The CoachAccountable Blog

Master CoachAccountable and become the best dang coach you can be. Also, news.

Introducing CoachAccountable Groups

Today I am delighted to announce a new major piece of the CoachAccountable platform: Groups.

Groups is CoachAccountable’s answer to supporting group coaching, designed to promote communication among group members, joint accountability, and a very real experience of  shared accomplishment and community support.

Let me show you around.

Groups for Team Efforts

Actions and Metrics are usually single-person affairs, but Groups take this to a new level of shared accountability and results.

With Group Actions you can create assignments for everyone in the group to tackle individually, and enable everyone to see how the group is doing as a whole.

When everyone can see what everyone else has or hasn't done, people have a tendency to do their part.

When everyone can see what everyone else has or hasn’t done, people have a tendency to do their part.

With Group Metrics every member tracks their own result and the overall team performance can be seen, as either the sum or average of all of the individuals.

Metrics of individual clients are lumped together to reveal the overall performance of the group.

Metrics of individual clients are lumped together to reveal the overall performance of the group.

Groups for Communication and Collaboration

Easy sharing and messaging among group members is baked right in.  Messages can be posted to the group, items from individual coaching experiences can be shared with the group, comments are allowed on everything (easily added either when logged in or by replying to group email notifications), and coaches can even allow group members to send private messages to one another through the system.

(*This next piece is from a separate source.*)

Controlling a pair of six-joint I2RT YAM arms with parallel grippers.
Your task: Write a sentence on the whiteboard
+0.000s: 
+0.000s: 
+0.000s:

Fine-Grain Control for the Coach

Coaches who setup their coaching groups can set a number of permissions regarding what client members can and can’t do.  At any time new client members can be added, and existing members can be deactivated or purged from the group all together.

Client group permissions

You are free to set whatever is appropriate for your group coaching situation.

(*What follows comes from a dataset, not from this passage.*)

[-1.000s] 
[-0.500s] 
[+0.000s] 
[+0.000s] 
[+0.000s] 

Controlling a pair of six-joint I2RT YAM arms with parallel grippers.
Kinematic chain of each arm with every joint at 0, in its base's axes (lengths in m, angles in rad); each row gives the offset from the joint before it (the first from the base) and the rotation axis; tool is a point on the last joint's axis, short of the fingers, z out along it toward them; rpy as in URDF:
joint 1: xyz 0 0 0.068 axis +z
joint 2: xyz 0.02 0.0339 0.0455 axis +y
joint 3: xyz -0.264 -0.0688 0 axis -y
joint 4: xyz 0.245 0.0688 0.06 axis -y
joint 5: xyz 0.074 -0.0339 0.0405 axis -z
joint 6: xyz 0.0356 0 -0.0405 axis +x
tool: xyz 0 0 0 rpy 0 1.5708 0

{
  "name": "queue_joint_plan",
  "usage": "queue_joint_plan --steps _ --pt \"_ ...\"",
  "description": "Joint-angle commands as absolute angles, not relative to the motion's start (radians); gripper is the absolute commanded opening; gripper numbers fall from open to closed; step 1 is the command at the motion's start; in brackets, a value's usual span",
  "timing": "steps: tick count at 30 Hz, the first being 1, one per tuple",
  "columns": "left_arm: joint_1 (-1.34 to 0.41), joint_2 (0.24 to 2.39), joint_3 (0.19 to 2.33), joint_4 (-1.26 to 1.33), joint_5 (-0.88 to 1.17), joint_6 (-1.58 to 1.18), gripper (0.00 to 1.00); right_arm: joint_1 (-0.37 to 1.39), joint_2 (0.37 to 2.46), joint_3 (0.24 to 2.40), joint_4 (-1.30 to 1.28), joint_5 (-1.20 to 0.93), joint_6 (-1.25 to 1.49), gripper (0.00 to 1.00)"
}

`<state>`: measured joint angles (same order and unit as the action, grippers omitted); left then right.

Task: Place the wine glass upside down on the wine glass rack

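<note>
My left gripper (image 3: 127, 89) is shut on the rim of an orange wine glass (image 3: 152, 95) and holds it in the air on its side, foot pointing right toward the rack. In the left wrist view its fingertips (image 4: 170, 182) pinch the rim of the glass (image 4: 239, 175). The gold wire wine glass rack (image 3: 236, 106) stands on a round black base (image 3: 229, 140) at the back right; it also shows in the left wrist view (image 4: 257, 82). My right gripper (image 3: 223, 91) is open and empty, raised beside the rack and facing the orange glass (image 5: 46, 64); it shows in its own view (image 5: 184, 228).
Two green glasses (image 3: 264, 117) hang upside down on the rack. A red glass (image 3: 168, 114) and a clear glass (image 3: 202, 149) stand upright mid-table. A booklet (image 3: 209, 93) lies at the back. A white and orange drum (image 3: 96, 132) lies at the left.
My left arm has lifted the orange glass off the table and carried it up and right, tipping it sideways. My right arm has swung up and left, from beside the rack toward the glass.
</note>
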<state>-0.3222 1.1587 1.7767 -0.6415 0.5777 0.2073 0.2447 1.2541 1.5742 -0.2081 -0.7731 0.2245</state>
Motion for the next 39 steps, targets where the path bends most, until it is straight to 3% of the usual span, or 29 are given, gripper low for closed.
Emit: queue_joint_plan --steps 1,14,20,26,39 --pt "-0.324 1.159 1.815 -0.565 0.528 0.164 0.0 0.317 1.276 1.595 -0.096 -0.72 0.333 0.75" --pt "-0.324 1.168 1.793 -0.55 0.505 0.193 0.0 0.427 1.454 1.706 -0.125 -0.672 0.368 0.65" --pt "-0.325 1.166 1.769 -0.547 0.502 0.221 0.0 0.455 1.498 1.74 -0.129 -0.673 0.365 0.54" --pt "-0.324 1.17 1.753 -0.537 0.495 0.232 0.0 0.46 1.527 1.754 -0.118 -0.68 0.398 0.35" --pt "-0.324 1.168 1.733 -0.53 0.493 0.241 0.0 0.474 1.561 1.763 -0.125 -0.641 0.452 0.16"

If needed, coaches can protect the relative anonymity of group members among one another.  Names can be masked and all communications among group members are handled by the system, meaning personal contact details are kept hidden by default.

Groups for Passive Oversight

Your coaching might not be suitable to have your clients talking and interacting amongst themselves, but perhaps they’re all up to the same thing and you’ll like to see a collective overview of how the team is doing.  With the option to make groups that are visible only to you, you can do just that.  Closed groups enable you to create Group Metrics and Group Actions just as in regular ones, leaving individuals with their individual assignments but only you with a view of the group’s aggregate performance.


All told Groups are ready to take the supporting structures of 1-on-1 coaching offered by CoachAccountable, and extend them into the realm of group coaching.  In the coming weeks I anticipate further evolving the system as coaches put Groups into real practice, and for now I’m excited for what’s newly possible in causing connection and accountability within group coaching.

Reaching out to People is Awesome

One of the things I adore about being at the size that I’m at with CoachAccountable (and which I suspect I will eventually really miss) is that I’ve got time to personally reach out to the coaches who use the system.  Yesterday a cancellation notice crossed my email:

Coach Cancellation
Reason: involved in another wellness project
Comments: I love the service.  I will be back.  My private client case load is down while I take on a wellness consulting project. I hope to reengage in 2014.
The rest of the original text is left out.